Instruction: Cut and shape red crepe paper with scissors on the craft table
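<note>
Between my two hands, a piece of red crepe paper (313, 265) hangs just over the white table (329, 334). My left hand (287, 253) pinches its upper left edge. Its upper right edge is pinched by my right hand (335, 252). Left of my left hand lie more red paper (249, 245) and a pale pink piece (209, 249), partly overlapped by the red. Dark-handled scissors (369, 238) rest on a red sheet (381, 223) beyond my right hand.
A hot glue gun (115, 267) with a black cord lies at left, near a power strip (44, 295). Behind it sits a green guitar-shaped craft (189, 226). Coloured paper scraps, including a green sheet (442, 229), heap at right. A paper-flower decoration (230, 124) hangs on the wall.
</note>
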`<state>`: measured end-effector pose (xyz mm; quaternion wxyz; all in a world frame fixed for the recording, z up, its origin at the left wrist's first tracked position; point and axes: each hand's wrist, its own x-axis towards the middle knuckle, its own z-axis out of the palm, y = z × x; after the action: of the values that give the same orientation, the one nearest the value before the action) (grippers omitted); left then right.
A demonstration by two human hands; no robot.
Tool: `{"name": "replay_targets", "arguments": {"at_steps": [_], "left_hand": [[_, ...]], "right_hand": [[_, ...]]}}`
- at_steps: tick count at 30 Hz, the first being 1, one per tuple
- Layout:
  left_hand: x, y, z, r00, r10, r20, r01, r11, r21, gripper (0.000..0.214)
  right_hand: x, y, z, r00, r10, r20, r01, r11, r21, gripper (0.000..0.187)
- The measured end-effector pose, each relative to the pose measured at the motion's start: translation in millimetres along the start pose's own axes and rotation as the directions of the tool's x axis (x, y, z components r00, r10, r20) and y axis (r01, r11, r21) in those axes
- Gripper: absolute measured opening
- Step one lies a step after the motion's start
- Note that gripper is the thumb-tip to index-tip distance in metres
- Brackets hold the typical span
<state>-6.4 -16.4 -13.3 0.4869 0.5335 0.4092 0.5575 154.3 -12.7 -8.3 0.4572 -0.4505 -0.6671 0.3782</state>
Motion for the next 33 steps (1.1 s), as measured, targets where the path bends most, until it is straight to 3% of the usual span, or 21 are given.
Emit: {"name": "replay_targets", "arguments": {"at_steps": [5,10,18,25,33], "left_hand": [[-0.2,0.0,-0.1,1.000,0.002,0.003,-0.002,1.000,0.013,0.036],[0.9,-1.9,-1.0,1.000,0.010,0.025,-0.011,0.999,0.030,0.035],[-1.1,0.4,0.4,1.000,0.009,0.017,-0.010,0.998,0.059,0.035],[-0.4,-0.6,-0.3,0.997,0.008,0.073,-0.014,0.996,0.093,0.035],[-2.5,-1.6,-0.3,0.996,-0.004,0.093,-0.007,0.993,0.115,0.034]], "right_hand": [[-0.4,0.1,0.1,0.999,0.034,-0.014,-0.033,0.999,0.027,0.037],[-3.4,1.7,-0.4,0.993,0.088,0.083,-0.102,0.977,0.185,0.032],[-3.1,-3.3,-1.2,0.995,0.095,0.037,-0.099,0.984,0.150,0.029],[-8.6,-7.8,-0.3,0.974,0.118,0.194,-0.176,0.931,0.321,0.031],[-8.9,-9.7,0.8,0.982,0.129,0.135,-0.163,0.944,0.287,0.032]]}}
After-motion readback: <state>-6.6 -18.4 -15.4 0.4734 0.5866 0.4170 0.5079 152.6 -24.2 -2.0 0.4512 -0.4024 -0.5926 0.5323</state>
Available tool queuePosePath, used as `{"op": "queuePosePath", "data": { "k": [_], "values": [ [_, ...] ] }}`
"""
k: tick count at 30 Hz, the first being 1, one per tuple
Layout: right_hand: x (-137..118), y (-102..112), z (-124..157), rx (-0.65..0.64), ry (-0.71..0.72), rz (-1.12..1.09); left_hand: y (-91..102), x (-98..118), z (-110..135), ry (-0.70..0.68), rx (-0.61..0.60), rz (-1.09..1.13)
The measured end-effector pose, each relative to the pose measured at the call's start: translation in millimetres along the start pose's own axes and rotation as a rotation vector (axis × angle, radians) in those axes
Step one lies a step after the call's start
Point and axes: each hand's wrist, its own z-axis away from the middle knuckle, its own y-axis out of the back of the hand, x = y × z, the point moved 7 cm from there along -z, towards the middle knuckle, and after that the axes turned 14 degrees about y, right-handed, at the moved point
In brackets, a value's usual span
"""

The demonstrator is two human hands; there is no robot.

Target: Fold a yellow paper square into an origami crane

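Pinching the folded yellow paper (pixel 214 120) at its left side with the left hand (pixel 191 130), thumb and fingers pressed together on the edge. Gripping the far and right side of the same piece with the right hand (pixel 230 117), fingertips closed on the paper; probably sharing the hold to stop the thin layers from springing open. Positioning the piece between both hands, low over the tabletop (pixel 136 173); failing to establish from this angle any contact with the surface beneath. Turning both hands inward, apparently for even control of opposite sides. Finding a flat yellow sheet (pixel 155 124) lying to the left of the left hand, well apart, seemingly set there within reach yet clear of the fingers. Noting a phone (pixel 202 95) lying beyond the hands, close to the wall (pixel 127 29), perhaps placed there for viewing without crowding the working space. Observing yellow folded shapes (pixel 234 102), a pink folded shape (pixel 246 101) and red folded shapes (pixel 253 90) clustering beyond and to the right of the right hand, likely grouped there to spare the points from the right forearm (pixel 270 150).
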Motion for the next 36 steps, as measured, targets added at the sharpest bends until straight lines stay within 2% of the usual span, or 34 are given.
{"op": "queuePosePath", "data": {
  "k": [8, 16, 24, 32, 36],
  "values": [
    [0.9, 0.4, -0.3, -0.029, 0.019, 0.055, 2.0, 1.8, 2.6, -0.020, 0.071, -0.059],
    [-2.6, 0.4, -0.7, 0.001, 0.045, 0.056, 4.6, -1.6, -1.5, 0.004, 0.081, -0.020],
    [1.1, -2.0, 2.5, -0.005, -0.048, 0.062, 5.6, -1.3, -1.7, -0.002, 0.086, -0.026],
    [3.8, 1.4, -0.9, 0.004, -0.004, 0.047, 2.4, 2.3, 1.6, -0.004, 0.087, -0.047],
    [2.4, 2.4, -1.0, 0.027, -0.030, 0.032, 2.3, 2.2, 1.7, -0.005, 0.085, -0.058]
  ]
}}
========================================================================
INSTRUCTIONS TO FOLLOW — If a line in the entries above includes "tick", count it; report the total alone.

RESULT — 2